▶ [ASSIGNMENT] Give back the full data, retyped precisely.

▶ [DATA BELOW]
☆ ☆ ☆ ☆ ☆ ☆ ☆
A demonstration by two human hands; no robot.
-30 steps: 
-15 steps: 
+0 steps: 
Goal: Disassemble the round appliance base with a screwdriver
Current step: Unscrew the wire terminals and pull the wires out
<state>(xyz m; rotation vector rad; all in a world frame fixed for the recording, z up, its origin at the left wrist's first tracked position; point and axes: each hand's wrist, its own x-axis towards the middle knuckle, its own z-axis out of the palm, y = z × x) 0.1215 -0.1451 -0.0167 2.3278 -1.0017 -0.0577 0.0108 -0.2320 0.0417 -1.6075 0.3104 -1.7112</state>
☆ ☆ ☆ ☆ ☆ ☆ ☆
▶ [RESPONSE TO THE EXERCISE]
A demonstration by two human hands; no robot.
-30 steps: 
-15 steps: 
+0 steps: 
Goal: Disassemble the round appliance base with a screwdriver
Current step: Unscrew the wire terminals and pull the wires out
<state>(xyz m; rotation vector rad; all in a world frame fixed for the recording, z up, its origin at the left wrist's first tracked position; point and axes: each hand's wrist, its own x-axis towards the middle knuckle, its own z-axis out of the palm, y = z × x) 0.1215 -0.1451 -0.0167 2.3278 -1.0017 -0.0577 0.0108 -0.2320 0.0417 -1.6075 0.3104 -1.7112</state>

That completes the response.